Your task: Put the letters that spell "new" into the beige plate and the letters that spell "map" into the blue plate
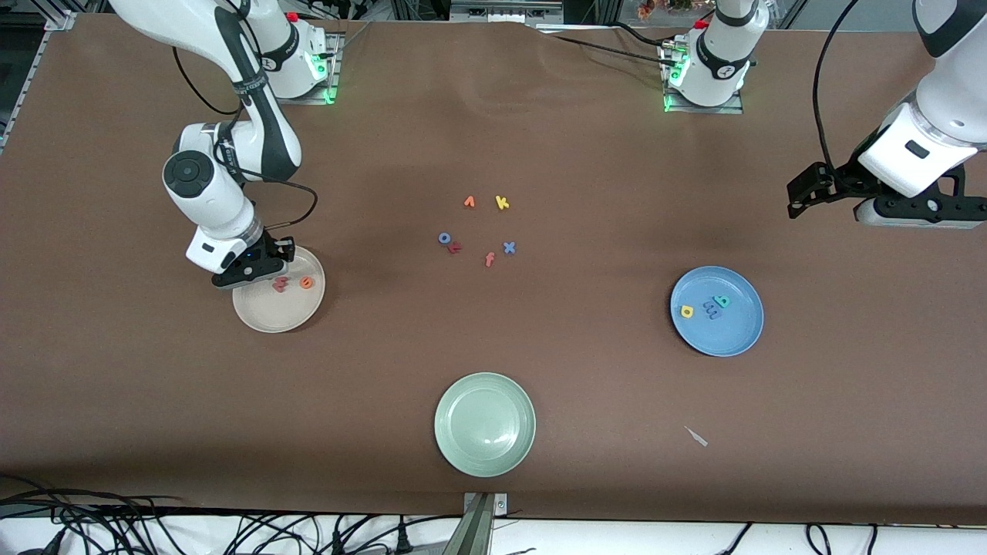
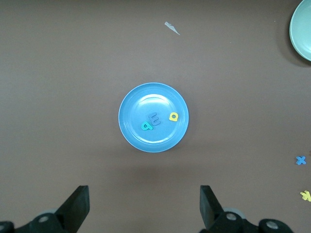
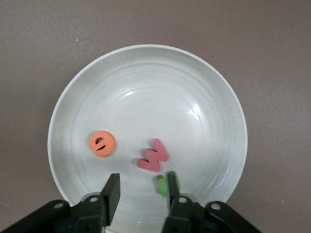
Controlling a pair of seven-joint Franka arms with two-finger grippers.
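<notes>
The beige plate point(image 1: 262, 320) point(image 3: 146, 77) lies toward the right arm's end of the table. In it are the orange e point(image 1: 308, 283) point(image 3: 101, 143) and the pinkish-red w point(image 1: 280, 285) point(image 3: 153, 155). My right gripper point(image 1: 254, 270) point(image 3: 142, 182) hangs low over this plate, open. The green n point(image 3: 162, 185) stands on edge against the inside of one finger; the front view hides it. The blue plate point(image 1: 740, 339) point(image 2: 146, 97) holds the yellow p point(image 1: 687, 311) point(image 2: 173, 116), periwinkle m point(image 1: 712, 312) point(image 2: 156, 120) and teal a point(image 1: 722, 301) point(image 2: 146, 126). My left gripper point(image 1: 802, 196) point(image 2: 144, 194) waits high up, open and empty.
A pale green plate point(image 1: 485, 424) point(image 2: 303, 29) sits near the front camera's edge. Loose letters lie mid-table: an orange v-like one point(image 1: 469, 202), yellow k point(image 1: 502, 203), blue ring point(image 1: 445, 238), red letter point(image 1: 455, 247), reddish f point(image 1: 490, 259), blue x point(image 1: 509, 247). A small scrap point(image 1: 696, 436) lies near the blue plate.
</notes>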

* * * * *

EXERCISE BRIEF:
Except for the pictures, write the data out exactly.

EXERCISE RESPONSE:
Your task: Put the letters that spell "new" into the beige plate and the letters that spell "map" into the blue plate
Controlling a pair of seven-joint Franka arms with two-finger grippers.
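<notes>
The beige plate point(image 1: 262, 320) point(image 3: 146, 77) lies toward the right arm's end of the table. In it are the orange e point(image 1: 308, 283) point(image 3: 101, 143) and the pinkish-red w point(image 1: 280, 285) point(image 3: 153, 155). My right gripper point(image 1: 254, 270) point(image 3: 142, 182) hangs low over this plate, open. The green n point(image 3: 162, 185) stands on edge against the inside of one finger; the front view hides it. The blue plate point(image 1: 740, 339) point(image 2: 146, 97) holds the yellow p point(image 1: 687, 311) point(image 2: 173, 116), periwinkle m point(image 1: 712, 312) point(image 2: 156, 120) and teal a point(image 1: 722, 301) point(image 2: 146, 126). My left gripper point(image 1: 802, 196) point(image 2: 144, 194) waits high up, open and empty.
A pale green plate point(image 1: 485, 424) point(image 2: 303, 29) sits near the front camera's edge. Loose letters lie mid-table: an orange v-like one point(image 1: 469, 202), yellow k point(image 1: 502, 203), blue ring point(image 1: 445, 238), red letter point(image 1: 455, 247), reddish f point(image 1: 490, 259), blue x point(image 1: 509, 247). A small scrap point(image 1: 696, 436) lies near the blue plate.
</notes>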

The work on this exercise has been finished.